Whereas we currently have this:

flowchart LR
    A(Differentiable tensor)  ---> qnode
    subgraph qnode [Blackbox VJP]
        direction LR
        tape ---> expval
    end
    qnode ---> |Differentiable tensor| B[measurement postprocessing]

josh146 avatar Aug 30 '22 17:08 josh146

Yes, I think that's the right perspective...I'm not sure what the best way of proceeding is here. The idea of registering callables instead of MeasurementProcesses in QNodes is pretty cool, but I don't think it would be very maintainable... If we were to use a black box function like in my previous comment, it could be part of the gradients module core, and actually be used to compute the tape-based shift rule (applying it to a simple callable that produces a new tape copy and sets the parameters). @josh146, as this seems to be "reverting" certain developments, do you think this would be nice to have? Or is there a better path towards supporting this?

dwierichs avatar Aug 31 '22 10:08 dwierichs

The idea of registering callables instead of MeasurementProcesses in QNodes is pretty cool, but I don't think it would be very maintainable...

@dwierichs I'm curious why you think this? To me, this feels like the most natural solution, especially if we build it into the device API.
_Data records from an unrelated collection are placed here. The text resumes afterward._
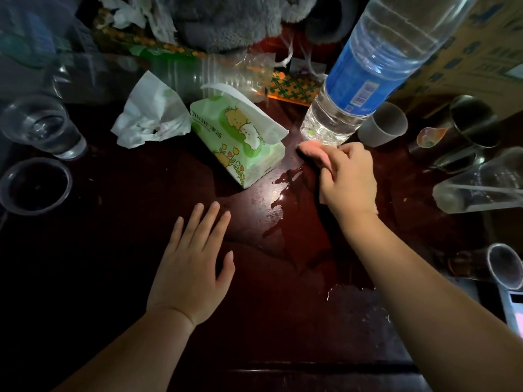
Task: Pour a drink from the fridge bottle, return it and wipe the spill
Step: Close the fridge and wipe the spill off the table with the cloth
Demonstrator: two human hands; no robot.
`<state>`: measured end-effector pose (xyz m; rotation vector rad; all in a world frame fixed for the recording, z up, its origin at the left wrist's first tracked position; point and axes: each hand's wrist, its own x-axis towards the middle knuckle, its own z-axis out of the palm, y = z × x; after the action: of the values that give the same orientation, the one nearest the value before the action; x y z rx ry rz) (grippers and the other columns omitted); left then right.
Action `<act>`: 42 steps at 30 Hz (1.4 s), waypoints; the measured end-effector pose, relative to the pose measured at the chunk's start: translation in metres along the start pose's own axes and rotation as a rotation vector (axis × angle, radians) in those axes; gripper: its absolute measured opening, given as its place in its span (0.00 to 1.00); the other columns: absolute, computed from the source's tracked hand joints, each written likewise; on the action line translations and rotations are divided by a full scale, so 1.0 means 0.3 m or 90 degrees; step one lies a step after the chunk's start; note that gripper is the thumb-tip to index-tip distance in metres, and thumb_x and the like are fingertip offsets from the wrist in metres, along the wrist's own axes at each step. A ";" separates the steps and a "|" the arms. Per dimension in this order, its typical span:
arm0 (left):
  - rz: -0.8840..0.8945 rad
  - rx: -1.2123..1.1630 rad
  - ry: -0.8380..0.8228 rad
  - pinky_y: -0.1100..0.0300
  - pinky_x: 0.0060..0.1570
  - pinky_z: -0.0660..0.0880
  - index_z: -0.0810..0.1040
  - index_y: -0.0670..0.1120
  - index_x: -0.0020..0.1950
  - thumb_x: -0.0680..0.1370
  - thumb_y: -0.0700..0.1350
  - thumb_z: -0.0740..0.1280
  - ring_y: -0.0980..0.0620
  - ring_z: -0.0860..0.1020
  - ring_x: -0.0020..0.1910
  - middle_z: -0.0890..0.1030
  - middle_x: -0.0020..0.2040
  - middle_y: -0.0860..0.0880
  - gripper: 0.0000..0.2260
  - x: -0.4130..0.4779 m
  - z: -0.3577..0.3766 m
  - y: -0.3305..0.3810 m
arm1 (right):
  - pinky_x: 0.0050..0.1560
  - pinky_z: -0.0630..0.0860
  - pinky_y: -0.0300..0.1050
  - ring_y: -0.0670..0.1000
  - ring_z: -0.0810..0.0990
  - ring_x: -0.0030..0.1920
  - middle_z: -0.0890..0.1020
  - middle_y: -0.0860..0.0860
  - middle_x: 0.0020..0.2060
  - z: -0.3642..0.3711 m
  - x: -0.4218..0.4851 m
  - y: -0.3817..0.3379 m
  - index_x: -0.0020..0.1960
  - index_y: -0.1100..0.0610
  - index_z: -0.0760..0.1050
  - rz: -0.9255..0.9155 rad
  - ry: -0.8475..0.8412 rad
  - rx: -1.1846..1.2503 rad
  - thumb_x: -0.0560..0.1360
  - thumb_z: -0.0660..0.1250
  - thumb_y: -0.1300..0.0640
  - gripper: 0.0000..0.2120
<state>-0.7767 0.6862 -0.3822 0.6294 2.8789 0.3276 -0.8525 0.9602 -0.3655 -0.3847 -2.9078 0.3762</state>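
A large clear water bottle [376, 72] with a blue label stands on the dark red table [135, 210]. My right hand [348, 179] grips a pink cloth [312, 151] and holds it on the table just in front of the bottle's base. Spilled water [283, 193] glistens left of that hand, and another wet patch [356, 301] lies nearer me under my forearm. My left hand [195, 258] rests flat on the table with straight fingers, holding nothing. A clear plastic cup of water [42, 128] stands at the far left.
A green tissue pack [240, 140] and a crumpled tissue [150, 120] lie in the middle. An empty cup [35, 185] sits at left, a frosted cup [382, 124] right of the bottle, several glasses [478, 182] along the right edge. A sleeve of cups [215, 75], grey plush and a cardboard box stand behind.
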 end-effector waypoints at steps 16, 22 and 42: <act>-0.009 -0.016 0.008 0.49 0.75 0.48 0.58 0.48 0.77 0.78 0.55 0.48 0.50 0.49 0.78 0.55 0.78 0.49 0.27 0.001 0.005 0.003 | 0.50 0.72 0.57 0.57 0.72 0.54 0.77 0.51 0.54 -0.046 -0.085 -0.040 0.52 0.43 0.81 -0.251 -0.232 0.073 0.67 0.53 0.58 0.23; -0.001 -0.036 0.022 0.48 0.75 0.49 0.61 0.46 0.76 0.77 0.54 0.49 0.47 0.52 0.77 0.58 0.77 0.47 0.28 0.002 0.003 0.001 | 0.69 0.61 0.44 0.51 0.69 0.66 0.73 0.53 0.65 -0.163 -0.336 -0.032 0.67 0.58 0.71 -0.040 0.020 0.158 0.76 0.60 0.58 0.20; 0.391 -0.027 0.064 0.44 0.68 0.61 0.63 0.50 0.75 0.79 0.50 0.61 0.45 0.60 0.75 0.61 0.76 0.46 0.25 0.317 -0.145 0.340 | 0.68 0.64 0.53 0.56 0.67 0.68 0.71 0.56 0.66 -0.113 -0.779 0.022 0.65 0.59 0.69 0.444 0.171 0.053 0.75 0.63 0.56 0.19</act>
<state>-0.8317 0.8097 -0.3267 1.5200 2.6850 0.5063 -0.6218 0.9093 -0.3694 -1.3221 -2.4046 0.4862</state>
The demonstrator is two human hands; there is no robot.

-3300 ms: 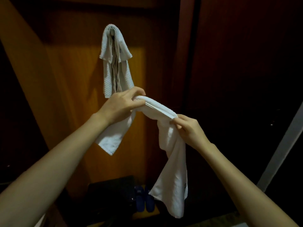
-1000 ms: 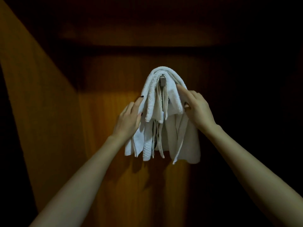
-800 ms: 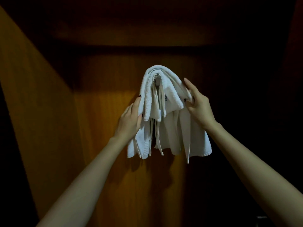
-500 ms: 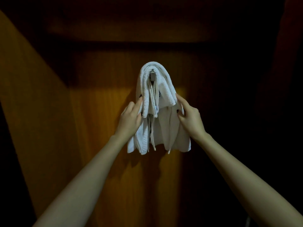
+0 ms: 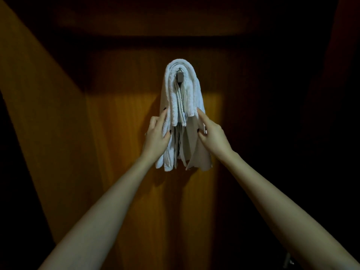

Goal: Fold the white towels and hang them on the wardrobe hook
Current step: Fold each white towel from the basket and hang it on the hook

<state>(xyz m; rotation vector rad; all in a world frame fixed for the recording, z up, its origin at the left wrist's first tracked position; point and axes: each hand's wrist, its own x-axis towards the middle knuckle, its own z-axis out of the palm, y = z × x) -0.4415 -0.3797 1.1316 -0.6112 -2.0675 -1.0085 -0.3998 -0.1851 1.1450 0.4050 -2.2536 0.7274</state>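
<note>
Folded white towels (image 5: 184, 102) hang in layers over a small metal hook (image 5: 180, 77) on the wooden back panel of the wardrobe. My left hand (image 5: 157, 133) rests against the towels' left edge, fingers fairly straight and thumb laid on the cloth. My right hand (image 5: 210, 133) touches the right side, index finger stretched up along the towel, thumb near the fabric. Neither hand plainly grips the cloth. The lower ends of the towels hang loose between my wrists.
The wooden back panel (image 5: 120, 133) is lit in the middle; a slanted wooden side wall (image 5: 39, 114) stands at the left. Dark shadow fills the right side and the top of the wardrobe.
The second towel went from my hands onto the hook over the first. In the last second both hands slid down the towels' sides and the right flap was drawn in closer.
</note>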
For a long time, we have actually wanted to:

  • Move the default implementations of expval, var, etc. out of QubitDevice and into the corresponding MeasurementProcess

  • Allow devices to choose whether they use their own expval, var, etc. logic, or utilize the logic provided by a MeasurementProcess.

The advantage here is that any developers/user can define their own measurement process and have it be used by any device, without needing to modify the device. They also get gradient support via calling some_autodiff_framework.grad(...) for free, even if they use NumPy* 🙂 Currently, any time we want to add new measurement support to PL, we have to manually add it to every device we want to support as a new device method, which is a big overhead.

* Assuming their output of the measurement process supports the parameter-shift rule.

josh146 avatar Aug 31 '22 13:08 josh146

For me this sounds generally like a desirable feature to have and it could substantially clean up some of the devices codes. I have to admit I still lack insight to the PennyLane workflow as to predict what could be possible drawbacks or blockers for this though.

@josh146 Can you elaborate a bit more on how this would be structured? Would this mean the API is generally changing or just that e.g. qml.expval in the return statement of the qnode is directly the Measurement Process and the qnode knows how to handle them?

It also sounds like a bigger operation, could it be worth it to implement @dwierichs idea in the meantime?